Blake had been irritated, he remembered now, and had wished they would concentrate on the game.
He had just raked in a double handful of chips and banknotes and vowels from the centre of the table and called for a new pack and a fresh bottle when Francis Lytton had come up behind him—another irritation.
‘Your stepbrother appeared, most agitated, and said he wanted to talk to me immediately. I was on a winning streak, and I certainly did not intend to stop. I told him he could walk home with me afterwards and we would talk all he wanted to then.’
Miss Lytton bit her lip, her brow furrowed. ‘Agitated?’
‘Or worried. I do not know which. I did not pay too much attention, I am afraid.’
‘You were drunk,’ she observed coolly.
It was a shock to be spoken to in that way by a woman and, despite his uneasy sense of responsibility, the flat statement stung.
‘I was mellow—we all were. And we were in the middle of a game in which I was winning consistently—Lytton should have seen that it was a bad time to interrupt. We began to play with the new pack. Crosse lost heavily to me again, then started to shout that I was cheating, that I must have cards in my cuffs, up my sleeves. That I had turned away to talk to your stepbrother in order to conceal them.’
That red face, that wet mouth, those furious, incoherent accusations.
The man had scrabbled at the cards, sending counters flying, wine glasses tipping.
‘Cheat! Sharper!’
Everyone had stopped their own games, people had come across, staring...
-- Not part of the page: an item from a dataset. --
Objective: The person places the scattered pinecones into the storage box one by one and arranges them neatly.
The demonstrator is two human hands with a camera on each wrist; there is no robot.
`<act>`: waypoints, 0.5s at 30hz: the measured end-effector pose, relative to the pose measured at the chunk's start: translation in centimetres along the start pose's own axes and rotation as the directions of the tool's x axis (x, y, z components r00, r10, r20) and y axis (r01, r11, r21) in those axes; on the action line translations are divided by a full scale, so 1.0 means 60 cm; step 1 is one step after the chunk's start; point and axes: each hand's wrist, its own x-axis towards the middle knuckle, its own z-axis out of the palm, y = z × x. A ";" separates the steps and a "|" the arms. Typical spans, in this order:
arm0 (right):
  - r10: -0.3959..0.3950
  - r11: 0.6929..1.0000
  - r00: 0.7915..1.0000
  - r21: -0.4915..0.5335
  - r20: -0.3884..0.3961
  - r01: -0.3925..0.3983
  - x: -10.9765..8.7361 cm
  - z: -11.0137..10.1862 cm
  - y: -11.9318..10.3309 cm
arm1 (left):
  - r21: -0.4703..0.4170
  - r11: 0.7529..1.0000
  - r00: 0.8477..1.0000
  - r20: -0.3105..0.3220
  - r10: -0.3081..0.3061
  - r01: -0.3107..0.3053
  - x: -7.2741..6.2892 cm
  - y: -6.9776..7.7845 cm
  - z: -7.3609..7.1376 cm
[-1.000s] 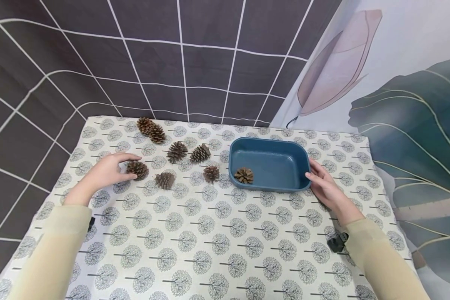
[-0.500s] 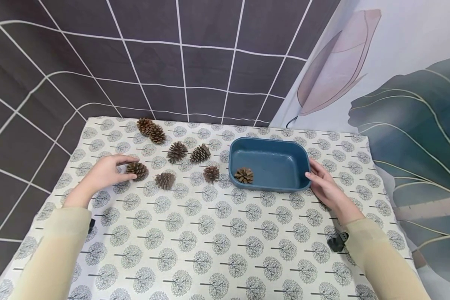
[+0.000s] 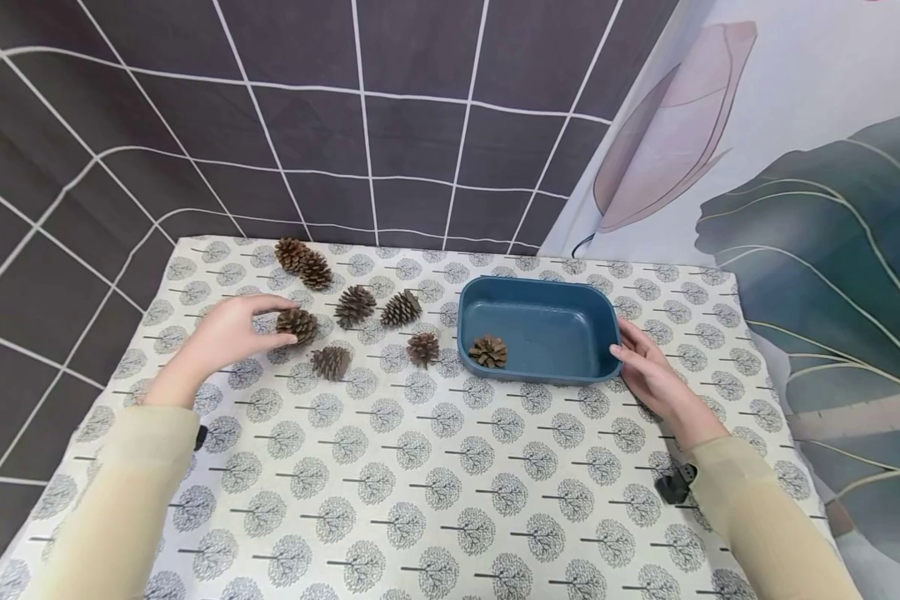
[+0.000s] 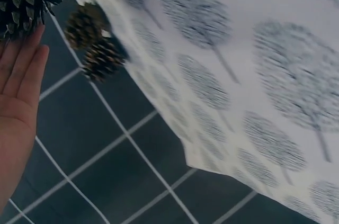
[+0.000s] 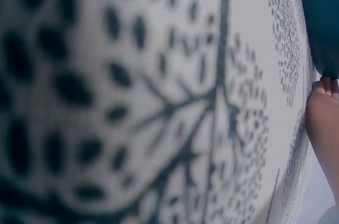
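Between the thumb and fingers of my left hand, a brown pine cone is held at the left of the table in the head view. The left wrist view has this cone at the fingertips, top left. My right hand grips the right end of a blue rectangular container, thumb at the rim and fingers along the outer wall. One pine cone lies inside the container, in its near left corner. Only a strip of the container shows in the right wrist view.
Other pine cones lie on the tree-print tablecloth: a pair at the back left, two mid-left, one near the left hand, and one left of the container. A dark gridded curtain hangs behind.
My left hand has moved right and slightly toward the back, bringing the pine cone with it. The right hand and the container have stayed in place.
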 end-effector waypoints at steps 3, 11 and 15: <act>0.001 1.000 1.000 -0.004 -0.006 -0.001 0.000 0.001 0.000 | -0.008 0.999 0.999 -0.010 0.040 -0.040 0.013 0.016 0.003; 0.006 1.000 1.000 -0.008 0.005 -0.006 0.000 0.000 0.000 | -0.040 0.991 0.991 -0.044 0.128 -0.130 0.059 0.064 0.016; 0.013 1.000 1.000 -0.003 0.003 -0.013 0.001 -0.001 0.000 | -0.076 0.981 0.983 -0.049 0.176 -0.180 0.081 0.092 0.025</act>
‘I told him to withdraw his accusations. So did the others. He wouldn’t back down—just kept ranting. It seems he was on the brink of ruin and that this bout of losses had tipped him over the edge. He was so pathetic I didn’t want to have to call him out, so I stripped off my coat, tossed it to him to look at. He still accused me of hiding cards. I took off my waistcoat, my shirt. Then, when he overturned the table shouting that I had aces in my breeches, I took those off as well. Everything, in fact. He’d made me furious. Francis stood behind me, picking things up like a confounded valet. People were laughing...jeering at Crosse.’
He paused, sorting out the events through the brandy fug in his head, trying to be careful what he told her.
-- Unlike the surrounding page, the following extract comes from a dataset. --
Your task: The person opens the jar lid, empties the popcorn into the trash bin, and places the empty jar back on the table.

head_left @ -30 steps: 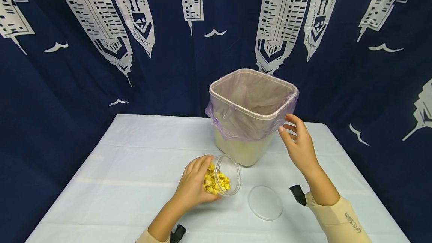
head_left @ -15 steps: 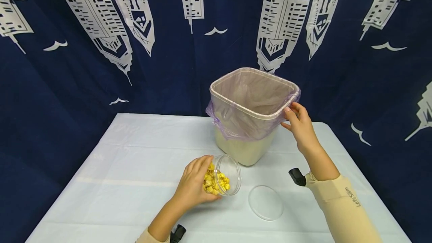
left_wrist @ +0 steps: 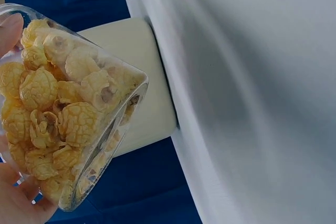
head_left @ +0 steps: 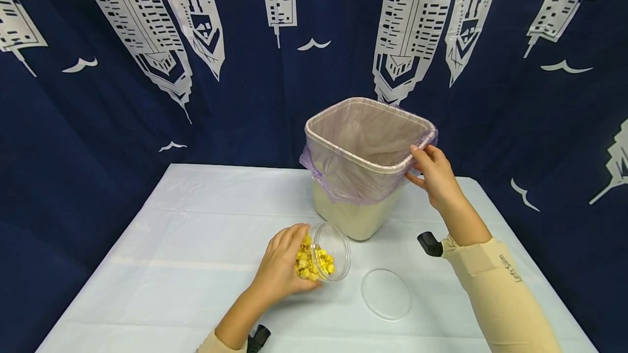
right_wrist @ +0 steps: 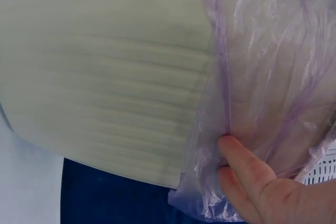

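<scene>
My left hand (head_left: 279,263) grips a clear plastic jar (head_left: 338,241) from its left side, and the jar lies tilted with its open mouth facing right. Yellow popcorn (head_left: 306,265) fills its lower part; the left wrist view shows the round popcorn (left_wrist: 39,88) through the wall. At the right corner of a cream trash bin (head_left: 350,222), my right hand (head_left: 436,181) holds the rim, thumb on top and fingers outside. A thin purple bin liner (head_left: 358,187) is folded over that rim, and in the right wrist view fingertips (right_wrist: 231,148) press against the liner (right_wrist: 273,66).
A clear round lid (head_left: 386,294) lies flat on the white-covered table (head_left: 196,255), right of the jar and in front of the bin. Behind the table hangs a dark blue curtain (head_left: 245,113) with white building prints.
My right hand has moved up and in from beside the bin and taken hold of its lined rim. My left hand keeps the jar in nearly the same place.
</scene>
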Motion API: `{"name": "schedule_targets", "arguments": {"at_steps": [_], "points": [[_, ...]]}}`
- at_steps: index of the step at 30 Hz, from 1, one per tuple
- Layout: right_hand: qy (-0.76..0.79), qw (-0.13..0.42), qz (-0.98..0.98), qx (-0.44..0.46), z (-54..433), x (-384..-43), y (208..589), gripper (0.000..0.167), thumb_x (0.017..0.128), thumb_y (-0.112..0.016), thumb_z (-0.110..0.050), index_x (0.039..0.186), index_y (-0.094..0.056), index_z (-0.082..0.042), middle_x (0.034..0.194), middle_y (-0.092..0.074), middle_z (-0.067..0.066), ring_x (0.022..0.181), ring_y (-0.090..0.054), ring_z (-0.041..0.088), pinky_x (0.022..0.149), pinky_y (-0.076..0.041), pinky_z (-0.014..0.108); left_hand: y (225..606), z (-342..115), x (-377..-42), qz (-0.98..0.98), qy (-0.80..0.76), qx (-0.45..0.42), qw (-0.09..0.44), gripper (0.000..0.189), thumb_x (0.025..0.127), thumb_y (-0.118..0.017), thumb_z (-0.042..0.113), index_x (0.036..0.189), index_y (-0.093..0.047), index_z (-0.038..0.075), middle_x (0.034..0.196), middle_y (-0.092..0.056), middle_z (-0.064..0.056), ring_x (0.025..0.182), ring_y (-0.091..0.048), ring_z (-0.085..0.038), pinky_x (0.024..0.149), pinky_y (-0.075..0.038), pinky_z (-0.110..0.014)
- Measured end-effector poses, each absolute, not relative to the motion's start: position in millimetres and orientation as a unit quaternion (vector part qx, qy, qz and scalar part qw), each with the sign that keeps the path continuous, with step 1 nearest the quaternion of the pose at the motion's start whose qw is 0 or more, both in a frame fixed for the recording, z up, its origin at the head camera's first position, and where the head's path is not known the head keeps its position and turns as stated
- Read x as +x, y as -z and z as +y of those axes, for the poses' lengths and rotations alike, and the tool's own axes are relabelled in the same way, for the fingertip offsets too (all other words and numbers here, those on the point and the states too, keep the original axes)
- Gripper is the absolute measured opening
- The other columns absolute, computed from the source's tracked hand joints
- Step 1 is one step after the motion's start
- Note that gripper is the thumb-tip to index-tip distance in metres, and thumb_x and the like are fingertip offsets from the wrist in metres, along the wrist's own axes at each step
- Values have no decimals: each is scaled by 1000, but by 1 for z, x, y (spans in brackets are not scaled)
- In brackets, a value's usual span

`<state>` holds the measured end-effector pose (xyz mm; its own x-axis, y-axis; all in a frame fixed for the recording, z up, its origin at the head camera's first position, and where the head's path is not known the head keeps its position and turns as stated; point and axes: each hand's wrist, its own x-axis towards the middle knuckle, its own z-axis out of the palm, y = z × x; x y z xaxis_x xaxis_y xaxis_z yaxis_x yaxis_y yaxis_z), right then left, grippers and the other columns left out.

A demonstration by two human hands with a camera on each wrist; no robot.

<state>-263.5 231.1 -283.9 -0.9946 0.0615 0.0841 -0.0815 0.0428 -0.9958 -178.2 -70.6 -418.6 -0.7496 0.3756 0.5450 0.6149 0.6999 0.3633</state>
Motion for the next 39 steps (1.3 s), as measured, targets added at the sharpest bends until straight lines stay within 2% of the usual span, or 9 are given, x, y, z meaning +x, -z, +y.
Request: {"name": "schedule_targets", "arguments": {"at_steps": [8,14,27,39], "points": [[-700,51,-713,9,231,-264,284,77,91,-48,-38,141,-5,1,140,-17,20,118,-32,27,95,-33,42,411,-72,-179,-901,291,-232,224,105,47,-83,46,133,-37,10,129,-42,-8,118,-35,-28,99,-27,-45],[-702,55,-710,2,230,-265,285,75,91,-48,-37,141,-7,1,139,-19,20,119,-32,28,94,-35,39,396,-77,-188,-897,310,-200,244,104,47,-84,46,132,-37,9,127,-42,-9,117,-35,-27,98,-28,-44],[-702,56,-710,1,230,-266,286,74,91,-47,-37,141,-7,0,140,-18,19,121,-30,29,96,-32,43,337,-86,-214,-880,319,-168,310,103,48,-85,42,132,-36,7,127,-42,-13,114,-35,-33,95,-28,-45],[-699,60,-712,-4,228,-264,286,77,90,-48,-39,141,-7,1,141,-18,20,125,-27,32,96,-33,41,285,-92,-236,-871,273,-171,372,103,49,-85,42,132,-35,5,128,-40,-16,115,-33,-35,93,-28,-47]]}}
Everyone had been staring, and then Anterton had laughed and pointed at Blake’s wedding tackle, made some admiring remark about size. ‘Hainford’s hung like a bull!’ he’d shouted. Or had it been a mule?
He had laughed at Crosse.
‘Not like your little winkle-picker, eh, Crosse? The tarts wouldn’t laugh at his tackle like they did at yours last night at the French House—would they, Crosse?’
‘Crosse fumbled in his pocket, dropped something, and went down on his knees, groping for it. Then I saw it was a pistol. He was shaking with rage.’
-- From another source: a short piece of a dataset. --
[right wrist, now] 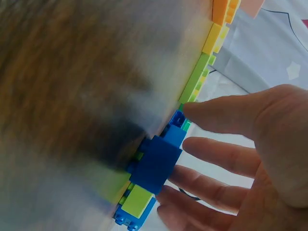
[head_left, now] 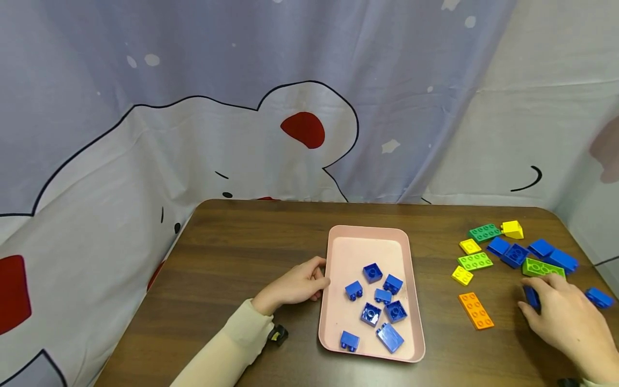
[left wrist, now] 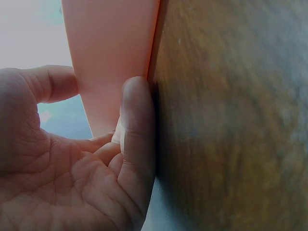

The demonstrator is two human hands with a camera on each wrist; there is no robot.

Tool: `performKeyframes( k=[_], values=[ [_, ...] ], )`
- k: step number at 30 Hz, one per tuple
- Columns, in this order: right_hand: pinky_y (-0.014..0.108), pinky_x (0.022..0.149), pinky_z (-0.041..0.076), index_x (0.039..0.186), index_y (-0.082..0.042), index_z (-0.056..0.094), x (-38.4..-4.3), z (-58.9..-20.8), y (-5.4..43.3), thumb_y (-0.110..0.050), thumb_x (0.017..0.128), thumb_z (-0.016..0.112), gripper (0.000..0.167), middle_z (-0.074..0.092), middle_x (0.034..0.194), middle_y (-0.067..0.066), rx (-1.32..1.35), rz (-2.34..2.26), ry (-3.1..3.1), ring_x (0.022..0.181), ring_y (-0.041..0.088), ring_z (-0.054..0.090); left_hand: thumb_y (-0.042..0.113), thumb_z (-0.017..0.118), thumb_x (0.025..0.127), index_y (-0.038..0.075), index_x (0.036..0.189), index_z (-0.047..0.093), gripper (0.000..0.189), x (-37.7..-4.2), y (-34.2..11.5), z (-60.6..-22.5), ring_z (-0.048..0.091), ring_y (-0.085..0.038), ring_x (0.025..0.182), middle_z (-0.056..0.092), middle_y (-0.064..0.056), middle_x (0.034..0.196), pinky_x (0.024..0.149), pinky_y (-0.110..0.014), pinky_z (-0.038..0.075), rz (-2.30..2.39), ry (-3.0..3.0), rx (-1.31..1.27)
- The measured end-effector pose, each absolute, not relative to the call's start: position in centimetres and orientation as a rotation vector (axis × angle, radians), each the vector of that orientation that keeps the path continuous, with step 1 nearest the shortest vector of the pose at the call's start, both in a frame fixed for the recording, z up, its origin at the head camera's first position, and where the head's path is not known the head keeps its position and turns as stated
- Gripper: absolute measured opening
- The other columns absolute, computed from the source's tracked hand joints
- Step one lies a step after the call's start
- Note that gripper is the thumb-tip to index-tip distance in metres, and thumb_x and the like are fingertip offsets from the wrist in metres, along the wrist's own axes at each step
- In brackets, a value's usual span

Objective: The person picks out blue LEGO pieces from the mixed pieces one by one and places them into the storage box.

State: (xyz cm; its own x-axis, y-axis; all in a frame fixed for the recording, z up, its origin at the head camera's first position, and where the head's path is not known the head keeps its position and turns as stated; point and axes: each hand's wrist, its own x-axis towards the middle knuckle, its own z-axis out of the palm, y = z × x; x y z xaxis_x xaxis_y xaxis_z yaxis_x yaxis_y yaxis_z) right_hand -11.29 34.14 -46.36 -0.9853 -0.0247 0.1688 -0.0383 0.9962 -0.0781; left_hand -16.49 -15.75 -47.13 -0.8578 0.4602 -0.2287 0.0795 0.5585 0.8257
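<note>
My left hand (head_left: 300, 282) holds the left edge of a pink tray (head_left: 362, 244). In the left wrist view the thumb lies at the tray's rim and the fingers bend against its side wall. Several blue toy bricks (head_left: 371, 314) lie scattered in the tray, some with studs to the side. At the right of the table, my right hand (head_left: 568, 317) reaches around a blue brick (right wrist: 156, 166). Its thumb stands apart from that brick, while the fingertips are at the brick's edge; firm contact is unclear. A lime green brick (head_left: 544, 267) lies just beyond the fingers.
Loose bricks surround the right hand: an orange brick (head_left: 476, 310), a yellow brick (head_left: 462, 276), a dark green brick (head_left: 484, 233) and several blue ones, one blue brick (head_left: 599, 297) near the right edge. A printed curtain (head_left: 217, 145) hangs behind the brown table (head_left: 251, 236).
</note>
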Motion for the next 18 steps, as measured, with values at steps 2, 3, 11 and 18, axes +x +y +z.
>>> performKeyframes(
  k=[2,3,11,18],
  values=[
    [0.064,0.074,0.047,0.113,0.011,0.065,-11.25,-46.46,34.17,-0.008,0.070,0.088,0.052,0.056,0.107,0.038,0.040,0.127,-2.969,0.088,0.053,0.057,0.023,0.057,0.099,-0.001,0.147,0.046,0.055,-16.46,-15.73,-47.07,0.065,-0.013,0.065,0.063,0.000,0.081,0.063,-0.029,0.054,1.228,2.372,0.437],
    [0.064,0.075,0.047,0.113,0.011,0.065,-11.26,-46.49,34.19,-0.006,0.069,0.088,0.052,0.056,0.107,0.038,0.039,0.130,-2.968,0.088,0.053,0.057,0.022,0.057,0.099,-0.001,0.147,0.045,0.055,-16.44,-15.72,-47.04,0.064,-0.013,0.065,0.063,-0.001,0.081,0.063,-0.029,0.054,1.229,2.370,0.436],
    [0.071,0.081,0.046,0.113,0.011,0.067,-11.36,-46.59,34.27,0.002,0.062,0.088,0.056,0.059,0.110,0.040,0.090,0.143,-3.006,0.095,0.059,0.055,0.024,0.057,0.100,0.000,0.148,0.045,0.055,-16.45,-15.83,-47.05,0.064,-0.013,0.065,0.063,0.000,0.081,0.063,-0.028,0.053,1.214,2.379,0.430],
    [0.066,0.077,0.047,0.113,0.008,0.069,-10.90,-46.90,34.12,0.002,0.062,0.089,0.055,0.064,0.103,0.033,0.165,0.133,-3.010,0.090,0.052,0.058,0.023,0.058,0.100,0.000,0.148,0.046,0.054,-16.49,-15.82,-47.21,0.064,-0.013,0.065,0.063,-0.001,0.081,0.063,-0.029,0.053,1.222,2.378,0.437]
  ],
)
I thought I was going to die—stark naked in the wreckage of a card game.
As the club secretary had pushed his way to the front of the crowd Blake could recall wondering vaguely if you could be blackballed for being killed in the club like that.
Conduct unbecoming...
‘Crosse pulled the trigger. The thing was angled upwards, so the bullet scored the track you’ve seen across my ribs and hit Francis, who was still standing behind me.’
Miss Lytton gave a short gasp, cut off by a hand pressed to her mouth. She was so white that the freckles across her nose and cheeks stood out as if someone had thrown a handful of bran at her.
‘He really is dead?’ she managed.
Very. You don’t live with a hole like that in you.
‘It must have been instant. He will have felt a blow to the chest, then nothing.’ He thought that was true—hoped that it was. Certainly by the time he’d knelt down, Lytton’s head supported on his knees, the man had been gone.
‘Where is he now?’
She was still white, her voice steady. It was the unnatural control of shock, he guessed, although she didn’t seem to be the hysterical type in any case.